Saturday, July 4, 2009

Dear Penelope, by M

i can't believe you've left me for the weekend. i'm sitting here eating bing cherrys and contemplating the quiet of my house and the warm breeze outside. parents are gone down to redondo for the day and night. maybe i'll take my bra off and spice things up a bit. see whats on tv or find a netflix to watch. certainly not leaving the house, no intention really of seeing anyone. happen to be in an anti-social phase of the week, unfortunately lying on a holiday. seem to be missing that jovial, come on down and swim in the lake sort of atmosphere, like a holiday weekend sort of thing- i hope you're having a blast. bcs that seems idyllic. like the pinnicle of what it means to celebrate. that or a pool, and a boyfriend. but certainly that.

i'm going to see that holistic chick on monday. good thing i asked if she took creditcards. allocated some funds, sort of, and should be no problem. funny its cash. waiting for my last paycheck to come in anyway. and since i love analysis of me i hope she's got some interesting things to say.

weighed myself on friday and seemed to have inexplicably lost 2lbs. i don't at all know where they've got to. swam my 20laps and inhaled some pool water in the bargain. don't at all know how to really get chlorine out of the hair. the tips of my hair are bleach blonde. saw this blackwoman taking somesort of wrap to her hair, a plastic cap and then a swimming cap. wonder if she came out dry. should maybe get one along with another pair of goggles. maybe i'll join weightwatchers after i lose 100lbs and become obsessive about slices of bread. but either way can't wait to yoga with you one day. maybe one day when we have full screen video chat skype conversations we can be side by side.

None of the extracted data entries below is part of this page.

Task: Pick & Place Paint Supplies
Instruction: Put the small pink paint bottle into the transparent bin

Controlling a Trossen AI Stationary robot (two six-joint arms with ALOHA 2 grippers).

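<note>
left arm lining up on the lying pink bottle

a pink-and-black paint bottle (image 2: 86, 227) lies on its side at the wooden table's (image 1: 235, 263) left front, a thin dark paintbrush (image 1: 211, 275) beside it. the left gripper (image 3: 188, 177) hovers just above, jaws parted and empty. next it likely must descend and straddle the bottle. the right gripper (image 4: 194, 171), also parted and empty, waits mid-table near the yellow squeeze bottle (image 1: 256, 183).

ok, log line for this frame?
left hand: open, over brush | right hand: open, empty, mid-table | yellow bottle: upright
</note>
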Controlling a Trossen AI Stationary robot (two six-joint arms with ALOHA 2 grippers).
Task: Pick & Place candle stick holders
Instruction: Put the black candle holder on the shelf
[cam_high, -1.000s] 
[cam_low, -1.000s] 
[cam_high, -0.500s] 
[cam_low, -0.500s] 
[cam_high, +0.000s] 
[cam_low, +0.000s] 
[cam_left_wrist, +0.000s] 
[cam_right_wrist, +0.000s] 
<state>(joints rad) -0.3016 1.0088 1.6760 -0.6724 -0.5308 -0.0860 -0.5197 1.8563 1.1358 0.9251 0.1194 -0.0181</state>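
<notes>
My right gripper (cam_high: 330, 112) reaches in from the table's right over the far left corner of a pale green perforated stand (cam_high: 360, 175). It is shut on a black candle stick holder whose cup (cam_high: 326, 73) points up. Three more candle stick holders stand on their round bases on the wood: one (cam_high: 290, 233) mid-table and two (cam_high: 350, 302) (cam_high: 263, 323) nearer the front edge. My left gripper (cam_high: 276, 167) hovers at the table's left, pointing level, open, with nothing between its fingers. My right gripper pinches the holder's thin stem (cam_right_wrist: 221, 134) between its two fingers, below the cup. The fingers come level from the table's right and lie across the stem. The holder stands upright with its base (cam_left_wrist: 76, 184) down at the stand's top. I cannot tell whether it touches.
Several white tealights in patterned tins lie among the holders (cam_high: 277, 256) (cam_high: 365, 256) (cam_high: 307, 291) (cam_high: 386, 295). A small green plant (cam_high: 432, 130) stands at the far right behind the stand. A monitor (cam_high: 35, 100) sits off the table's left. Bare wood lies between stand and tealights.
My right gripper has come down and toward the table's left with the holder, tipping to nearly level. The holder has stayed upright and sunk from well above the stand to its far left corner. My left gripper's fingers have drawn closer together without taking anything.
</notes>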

meeting kerry's boy on sunday. heard that within 36 hours they had 2 good phone conversations. at the beach yesterday another girl said it'd been 3 days since her boy had called her after their first date but i guess he called in btw the beach and the yogurt shop. so free and clear there. wondering if we could all be in relationships all at once so we're not all (meaning me) annoyed by such talk of the minuit progress of such things. no stopping it anyway i guess. and its fun? when i got stung by that bee it was hourly updates about swelling and discomfort. new relationships might be alot like getting stung by happyinducing nettles. and then its all vague mysterious interactions.

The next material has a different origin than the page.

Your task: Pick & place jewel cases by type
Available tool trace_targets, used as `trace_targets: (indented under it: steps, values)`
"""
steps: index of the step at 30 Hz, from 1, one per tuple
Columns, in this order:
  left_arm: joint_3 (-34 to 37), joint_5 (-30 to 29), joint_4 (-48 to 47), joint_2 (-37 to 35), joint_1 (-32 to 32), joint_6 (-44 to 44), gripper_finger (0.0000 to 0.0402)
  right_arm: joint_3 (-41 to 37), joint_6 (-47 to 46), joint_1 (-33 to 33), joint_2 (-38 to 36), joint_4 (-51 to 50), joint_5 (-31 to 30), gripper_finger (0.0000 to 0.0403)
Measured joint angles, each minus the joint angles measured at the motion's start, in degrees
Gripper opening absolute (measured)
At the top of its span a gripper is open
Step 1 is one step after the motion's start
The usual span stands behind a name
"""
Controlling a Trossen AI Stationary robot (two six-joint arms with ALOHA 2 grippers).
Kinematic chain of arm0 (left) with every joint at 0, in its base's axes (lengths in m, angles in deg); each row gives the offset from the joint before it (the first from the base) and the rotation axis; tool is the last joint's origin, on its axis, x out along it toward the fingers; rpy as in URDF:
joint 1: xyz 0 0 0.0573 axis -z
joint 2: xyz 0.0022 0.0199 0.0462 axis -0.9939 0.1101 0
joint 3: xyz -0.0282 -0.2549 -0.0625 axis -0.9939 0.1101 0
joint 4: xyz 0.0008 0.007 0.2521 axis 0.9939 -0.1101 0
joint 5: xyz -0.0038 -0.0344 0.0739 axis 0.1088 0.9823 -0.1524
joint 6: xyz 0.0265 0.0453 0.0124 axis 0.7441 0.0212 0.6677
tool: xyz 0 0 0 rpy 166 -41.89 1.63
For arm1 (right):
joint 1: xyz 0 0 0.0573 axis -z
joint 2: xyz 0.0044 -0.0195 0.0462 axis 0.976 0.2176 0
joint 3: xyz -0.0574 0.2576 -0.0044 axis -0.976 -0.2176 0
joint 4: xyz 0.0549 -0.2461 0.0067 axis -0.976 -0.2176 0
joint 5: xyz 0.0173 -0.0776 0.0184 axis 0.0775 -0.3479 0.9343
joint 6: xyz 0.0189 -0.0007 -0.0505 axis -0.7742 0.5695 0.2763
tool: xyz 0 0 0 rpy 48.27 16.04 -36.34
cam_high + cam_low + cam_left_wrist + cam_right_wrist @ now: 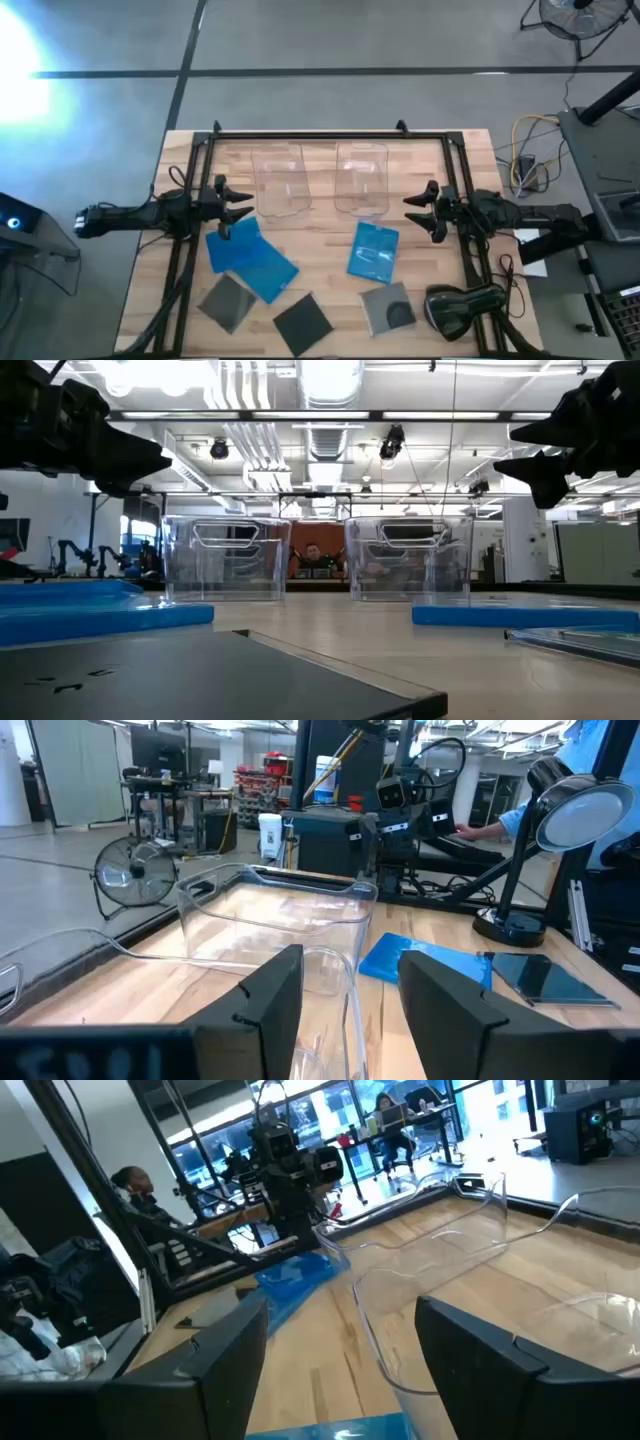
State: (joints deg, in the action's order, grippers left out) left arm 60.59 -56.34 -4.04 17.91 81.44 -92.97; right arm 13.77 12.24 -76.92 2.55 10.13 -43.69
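Six jewel cases are out on the table (420, 215) and none of them has been sorted yet, as far as I can tell. Both clear bins, the left bin (278, 182) and the right bin (361, 178), sit side by side at the top middle of the overhead frame and look empty. Two blue cases (250, 258) lie overlapping at left of centre, just below the left gripper (232, 202), and a third blue case (374, 250) lies alone right of centre, below the right bin. The dark ones are strung along the bottom edge: one grey case (227, 300) at lower left, a black case (303, 323) bottom middle, and another grey case (387, 308) lower right, right beside a bulky black curved gadget (462, 305). Both arms hang above the table at the sides, mid frame, each pointing inward toward the bins. The left gripper's fingers stand apart with nothing between them, clearly released in its wrist view. The right gripper (424, 208) is the same story, spread wide and empty, with the right bin's rim just ahead of it. So I'd call this basically the starting line: zero cases binned, all six left to go, three blue into one bin and three dark into the other presumably.
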Motion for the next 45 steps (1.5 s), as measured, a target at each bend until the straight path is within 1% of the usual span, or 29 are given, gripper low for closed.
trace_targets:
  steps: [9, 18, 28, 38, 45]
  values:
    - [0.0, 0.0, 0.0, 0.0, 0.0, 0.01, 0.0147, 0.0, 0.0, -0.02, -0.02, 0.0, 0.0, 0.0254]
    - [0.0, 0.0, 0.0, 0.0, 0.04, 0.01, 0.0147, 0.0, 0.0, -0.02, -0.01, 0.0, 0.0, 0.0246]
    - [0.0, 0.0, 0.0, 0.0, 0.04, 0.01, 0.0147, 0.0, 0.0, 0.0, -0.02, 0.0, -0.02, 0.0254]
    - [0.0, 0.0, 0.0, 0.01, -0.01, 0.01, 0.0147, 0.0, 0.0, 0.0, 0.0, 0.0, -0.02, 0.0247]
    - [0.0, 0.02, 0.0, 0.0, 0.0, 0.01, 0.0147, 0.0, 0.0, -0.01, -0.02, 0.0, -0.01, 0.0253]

yesterday it was so windy at aforementioned frolicking spot it was picking up in a steady storm and salting us head to toe. i had sand in my ears and some other places. took my friends son spinning to mars, pluto and saturn at least 10times, drew a crab, that's not what a crab looks like, drew a shark, that's not what a shark looks like, and so on. surfed the pretty warm waves of seal beach. then had dutch chocolate frozen yogurt piled with chopped almonds and fruit. glad yogurt is making a comeback after its death in the late 90's. came home then and washed lolly down to her rims. spent the night having sister wendy telling me about art down to 'nasty pointy shoes', 'cleave of the buttocks' and so on. it was pretty great.

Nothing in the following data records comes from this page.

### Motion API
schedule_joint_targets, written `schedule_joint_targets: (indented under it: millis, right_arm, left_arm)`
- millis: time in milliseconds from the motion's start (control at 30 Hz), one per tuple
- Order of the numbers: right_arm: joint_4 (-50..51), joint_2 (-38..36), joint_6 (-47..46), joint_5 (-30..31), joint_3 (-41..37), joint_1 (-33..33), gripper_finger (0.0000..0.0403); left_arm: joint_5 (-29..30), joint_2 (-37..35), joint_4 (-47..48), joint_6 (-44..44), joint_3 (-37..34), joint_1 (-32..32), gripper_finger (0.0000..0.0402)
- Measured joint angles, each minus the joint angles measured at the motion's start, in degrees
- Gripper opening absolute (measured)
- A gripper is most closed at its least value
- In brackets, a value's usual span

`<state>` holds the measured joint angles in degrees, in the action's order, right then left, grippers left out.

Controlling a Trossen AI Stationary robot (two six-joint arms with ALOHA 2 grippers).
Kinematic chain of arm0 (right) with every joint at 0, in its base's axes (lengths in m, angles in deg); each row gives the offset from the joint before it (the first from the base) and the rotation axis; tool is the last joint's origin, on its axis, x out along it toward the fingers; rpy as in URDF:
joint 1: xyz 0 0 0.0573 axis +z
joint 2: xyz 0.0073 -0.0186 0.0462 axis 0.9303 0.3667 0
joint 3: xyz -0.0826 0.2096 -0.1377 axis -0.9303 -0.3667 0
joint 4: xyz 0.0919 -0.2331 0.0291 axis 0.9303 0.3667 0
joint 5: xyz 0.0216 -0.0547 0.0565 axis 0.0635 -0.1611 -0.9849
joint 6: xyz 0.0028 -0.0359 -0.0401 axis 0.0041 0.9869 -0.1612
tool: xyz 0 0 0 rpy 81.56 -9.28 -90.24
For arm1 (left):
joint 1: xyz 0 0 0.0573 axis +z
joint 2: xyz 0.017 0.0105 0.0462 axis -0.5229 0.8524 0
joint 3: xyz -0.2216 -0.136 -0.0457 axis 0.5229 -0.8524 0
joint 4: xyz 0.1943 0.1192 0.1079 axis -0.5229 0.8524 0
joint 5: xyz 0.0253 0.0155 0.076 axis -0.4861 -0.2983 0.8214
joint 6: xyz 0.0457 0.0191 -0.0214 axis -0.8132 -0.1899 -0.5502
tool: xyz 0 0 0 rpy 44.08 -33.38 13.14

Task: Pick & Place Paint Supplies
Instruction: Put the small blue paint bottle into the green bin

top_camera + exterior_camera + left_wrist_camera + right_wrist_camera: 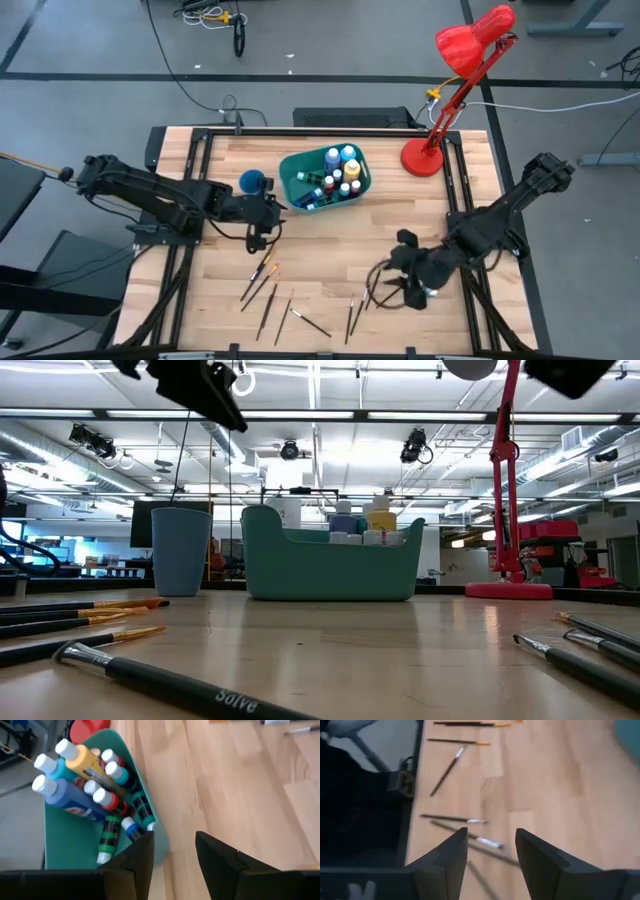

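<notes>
Several paint bottles (338, 172) with pale caps stand and lie in the teal bin (290, 180); the left wrist view shows them (85, 775) heaped against its wall. Several thin dark-handled brushes (268, 292) lie flat on the wood near the table's front edge, also seen in the right wrist view (451, 819). My left gripper (174, 840) hovers open just left of the bin's near corner, with nothing between its fingers. My right gripper (491, 834) hovers open above the front right brushes (355, 315), also holding nothing.
A small blue cup (254, 182) stands just left of the bin. A red desk lamp (425, 155) has its base at the back right. Bare wood lies between the bin and the brushes. A black frame (180, 250) runs along the table's sides.
</notes>
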<state>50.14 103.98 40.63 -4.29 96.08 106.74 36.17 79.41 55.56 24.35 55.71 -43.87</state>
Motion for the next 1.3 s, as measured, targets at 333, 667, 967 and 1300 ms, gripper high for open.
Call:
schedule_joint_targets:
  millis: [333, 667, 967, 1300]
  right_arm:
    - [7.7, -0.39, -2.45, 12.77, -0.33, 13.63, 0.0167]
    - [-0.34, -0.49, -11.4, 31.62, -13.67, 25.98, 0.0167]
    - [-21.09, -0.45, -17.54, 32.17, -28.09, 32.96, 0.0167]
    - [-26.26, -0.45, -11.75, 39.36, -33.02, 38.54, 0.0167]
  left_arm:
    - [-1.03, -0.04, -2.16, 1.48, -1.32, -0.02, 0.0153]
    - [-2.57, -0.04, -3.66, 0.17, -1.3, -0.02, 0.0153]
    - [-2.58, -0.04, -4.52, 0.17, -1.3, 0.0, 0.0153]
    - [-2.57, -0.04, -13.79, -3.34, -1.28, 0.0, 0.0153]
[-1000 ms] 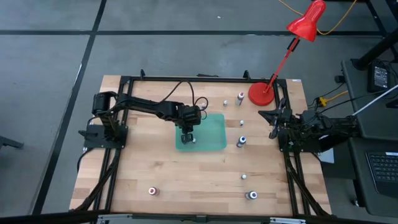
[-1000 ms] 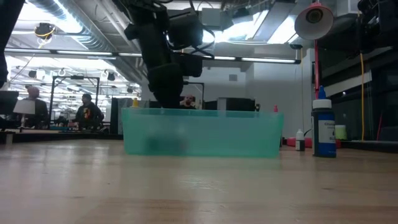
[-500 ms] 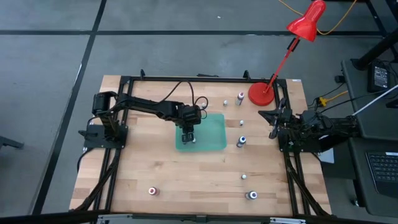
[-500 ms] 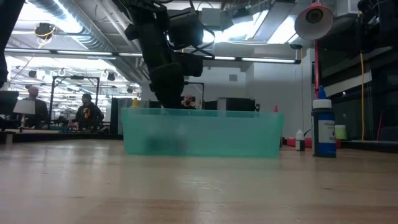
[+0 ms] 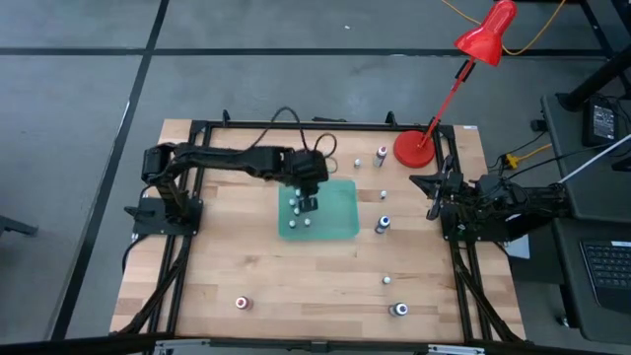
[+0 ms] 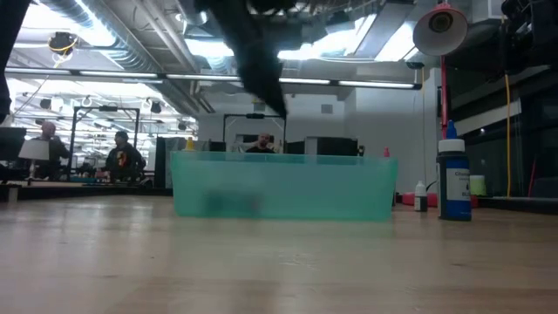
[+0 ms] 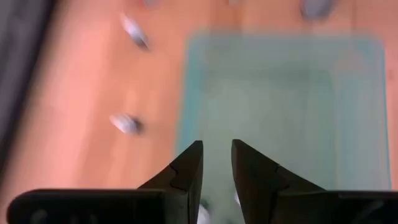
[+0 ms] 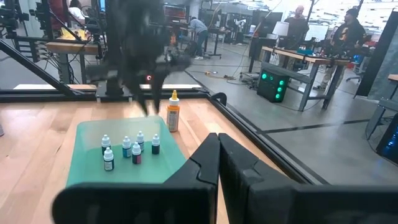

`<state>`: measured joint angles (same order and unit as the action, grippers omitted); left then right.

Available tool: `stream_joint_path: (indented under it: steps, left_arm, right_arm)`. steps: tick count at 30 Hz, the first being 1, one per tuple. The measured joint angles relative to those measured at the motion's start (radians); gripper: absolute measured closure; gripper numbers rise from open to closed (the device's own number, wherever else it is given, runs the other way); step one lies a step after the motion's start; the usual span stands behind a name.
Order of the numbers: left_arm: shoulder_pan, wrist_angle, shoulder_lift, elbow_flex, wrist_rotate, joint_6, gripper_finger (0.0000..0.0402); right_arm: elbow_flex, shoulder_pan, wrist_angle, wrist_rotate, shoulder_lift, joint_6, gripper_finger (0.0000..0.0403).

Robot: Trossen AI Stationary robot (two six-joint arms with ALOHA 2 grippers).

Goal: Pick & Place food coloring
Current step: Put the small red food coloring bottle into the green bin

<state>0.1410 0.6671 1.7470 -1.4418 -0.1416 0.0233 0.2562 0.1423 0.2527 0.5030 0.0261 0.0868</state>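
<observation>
Green and shallow, the tray (image 5: 335,212) sat mid-table with a cluster of five small bottles (image 8: 130,150) standing inside it near one end. Above that cluster hovered the left gripper (image 5: 308,204), its fingers (image 7: 186,171) a little apart and holding nothing. More bottles (image 5: 384,224) stood loose on the wood between the tray and the right gripper (image 5: 431,191), which waited at the table's right edge, fingers together, beside the red lamp (image 5: 416,148).
</observation>
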Motion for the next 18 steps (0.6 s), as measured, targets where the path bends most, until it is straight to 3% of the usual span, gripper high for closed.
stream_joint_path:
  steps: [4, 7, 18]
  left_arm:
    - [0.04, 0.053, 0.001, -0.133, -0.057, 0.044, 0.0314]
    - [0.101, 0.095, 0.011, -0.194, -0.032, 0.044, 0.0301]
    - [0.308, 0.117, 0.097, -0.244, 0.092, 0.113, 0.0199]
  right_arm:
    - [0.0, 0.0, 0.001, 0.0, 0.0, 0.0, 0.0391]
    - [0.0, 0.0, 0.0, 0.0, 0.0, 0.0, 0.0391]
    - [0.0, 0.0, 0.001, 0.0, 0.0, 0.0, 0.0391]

got up without a todo list. though i'm staring at one. maybe work on my cenAm albums. finish my letter to my 38yrold self. either way. its time.

xo,m.

Wednesday, July 1, 2009

The Last Days, by M


the last days went by anti-climatically enough. and everything in these pictures literally no longer exists. returned to prop houses, cut up and put in dumpsters... and nothing too much exciting happened. the AD stormed off and quit bcs the DP told her to fuck off and she took 3 of her crew with her. but the next day like a vacuum everyone was replaced. and the production designer told me as he walked by me painting a vase, thats great, then later, no that's too grey... i mean i know its in black and white but still... lets paint it alabaster. ok.

the last night of shooting went long like the nights always did and i left before it was over thinking, ok, see you all at the wrap party and my final check better be in the mail!

over all i give the experience 4/5 stars. a definite win/win and now onto the jobhunt? or at the very least some lazy days in front of the tv.